EREFs are now put into the references section for text based output. Fixes issue #133.
cref elements are not dealt with when inline is either yes or no for text files. They are also now populated for html files as well. Fixes issue #201.
Version 2.4.4 (19 Dec 2013)
Another release with major contributions from Jim Schaad. This release primarily addresses page-breaking issues, but also improves the reporting of syntax errors (if any) in the xml input.
From Jim Schaad <ietf@augustcellars.com>:
We now do a better (but not perfect) job of mking sure that section headings are not orphaned. If you have two section headings in a row then the first may still be orphaned. Fixes issue #166.
Improved autobreaking, in a number of different places. Fixes issue #172.
In all examples in the test suite, the .txt and .nroff output now have the same page breaks.
Eliminated the line-breaking of ‘Section N’ in text-tables which was introduced in 2.4.4. Fixes ticket #217.
If there is not an RFC number then XXXX is used for the RFC number for to internal:/rfc.number - matches v1 behavior. Fixes issue #114.
From Henrik Levkowetz <henrik@levkowetz.com>:
Instead of previously only showing one single syntax error per invocation of xml2rfc, we’re now showing all syntax errors found throughout the xml file at once.
Added tests which generate .txt from .nroff and compares that to the xml2rfc-generated .txt (with some tweaks to handle different number of starting blanklines. Also corrected the number of initial blank lines output for RFCs in the raw text writer.
Version 2.4.4 (11 Dec 2013)
This is a bugfix release, with code fixes almost entirely from Jim Schaad.
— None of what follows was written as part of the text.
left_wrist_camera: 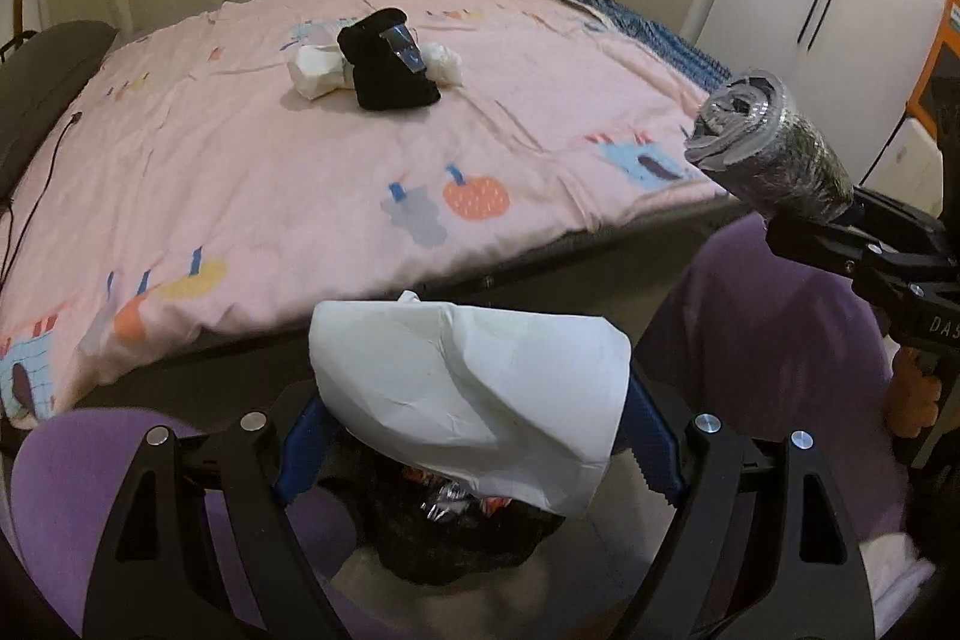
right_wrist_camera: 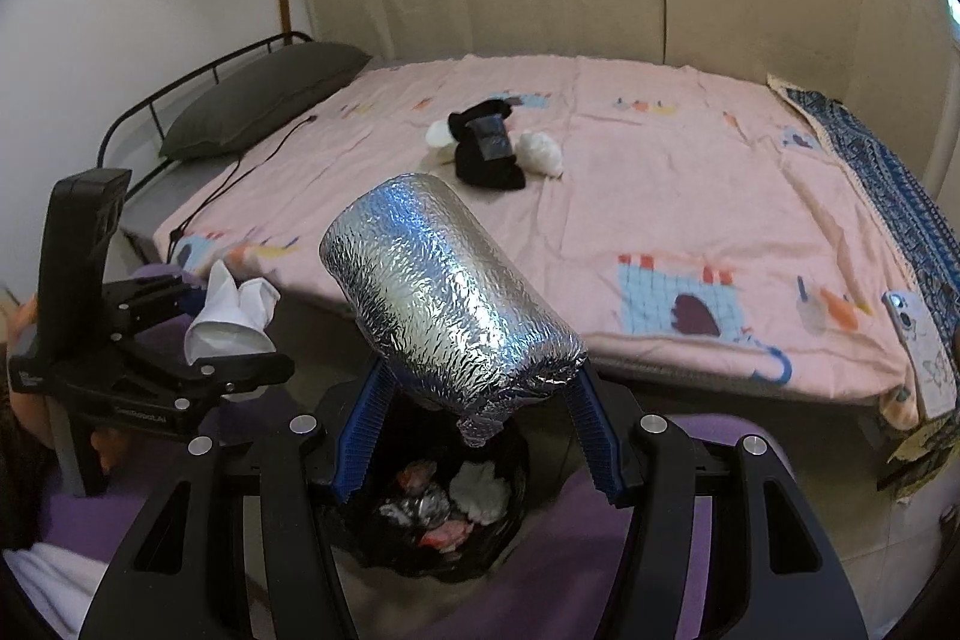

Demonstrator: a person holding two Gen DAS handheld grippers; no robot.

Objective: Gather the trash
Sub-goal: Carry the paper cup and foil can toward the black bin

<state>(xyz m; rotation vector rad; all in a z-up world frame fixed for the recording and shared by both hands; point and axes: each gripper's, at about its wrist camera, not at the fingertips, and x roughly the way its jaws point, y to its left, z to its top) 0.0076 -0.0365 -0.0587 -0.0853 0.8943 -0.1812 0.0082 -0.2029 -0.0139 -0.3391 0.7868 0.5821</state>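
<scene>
Right gripper (right_wrist_camera: 477,418): jaws clamped across the lower end of a foil-wrapped cylinder (right_wrist_camera: 444,304), which sticks up and fwd past the pads. I judge it light, prob. a hollow roll; the foil skin is slick and dents easily, so I grip mid-body w/ moderate force, not at the crimped end.

Left gripper (left_wrist_camera: 474,436): jaws closed on a crumpled white paper sheet (left_wrist_camera: 468,382). Very light, soft, no shape retention; any pinch point works, but it can cling to the pads on release.

Container: black-lined trash bin (right_wrist_camera: 447,502) sits on the floor directly below both grippers, between my purple-clad knees. Contents: foil scraps, white tissue wads, red/orange wrapper bits. Approx. part full, room left.

Further out, on the pink bed cover (right_wrist_camera: 630,196): black cloth item w/ a grey taped patch (right_wrist_camera: 489,151), touching white wads (right_wrist_camera: 540,153) either side. A phone (right_wrist_camera: 918,334) lies near the bed's right edge; not trash, I judge.
</scene>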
From Jim Schaad <ietf@augustcellars.com>:
Annotations now output more than just the first text field. It now expands all of the child elements as part of the output. Fixes issue #183.
If the authors string is zero length, then we do not emit the comma separating the authors and the title. Fixes issue #137.
Each street line is now tagged as class vcardline so it is emitted on a separate line. Fixes issue #153.
Fixed a problem with unreferenced references warnings being emitted twice if there were two references sections.
Fixed some list indentation problems. We now default to an indent of 3 for hanging lists which is the same thing that v1 did. We also use a value based on the bullet for format lists rather than using the 3 of a default hang indent - this also now matches v1 behavior.
Use width of bullet not default to 3*level+3
Fixed issue #147 - a hangingText without any text in the body now emits the hangingText. Fixes issue #117.
Set of fixes that deal with xref in documents.
Set of fixes that deal with references.
We now use the anchor rather than the generated bullet as the id of the reference element. Fixes issue #209.
The html did not have the same check for symrefs when sorting references that the text version did. Copy it over so they both only sort if symrefs is yes. Fixes issue #210 and #170.
Anchors on t elements in a section were referencable, but no those in lists. They are now referencable. Fixes issue #149.
We now generate a warning when we get a target in an xref that we have not created an indexable reference for. This basically gives us an internal error check.
We now generate a warning when a reference is created that is not targeted by an xref in the document.
Fixed the centering algorithm so that the nroff and txt output files are more consistent.
Left shift artwork that is greater than 69 characters wide and steal space from the left margin. Fixes issue #129.
& 194 which deal with how figures are layout
Fixed issue #132 - if the artwork has an alignment - then it overrides the figure’s version for the purpose of the artwork itself. Fixes issue #151.
Suppres-title kills the title decoration (i.e. Figure 1:) which matches v1 behavior. Fixes issue #213.
Convert all non-ASCII characters to entities when building the HTML body. We now are correct when we advertise it as being a us-ascii file.
Mixed two fixes back to the real source tree.
Rewrite of the basic low level code to use unicode strings in many places rather than convert the unicode characters into xml entity codes and try to use them. Doing so cleans up much of the line wrapping problems.
URLs, when tagged to be not wrapped, now use different Unicode markers on the slashes and hyphens so that they will preferentially break on slashes rather than hyphens when a URL is too long to fit into a single line of text.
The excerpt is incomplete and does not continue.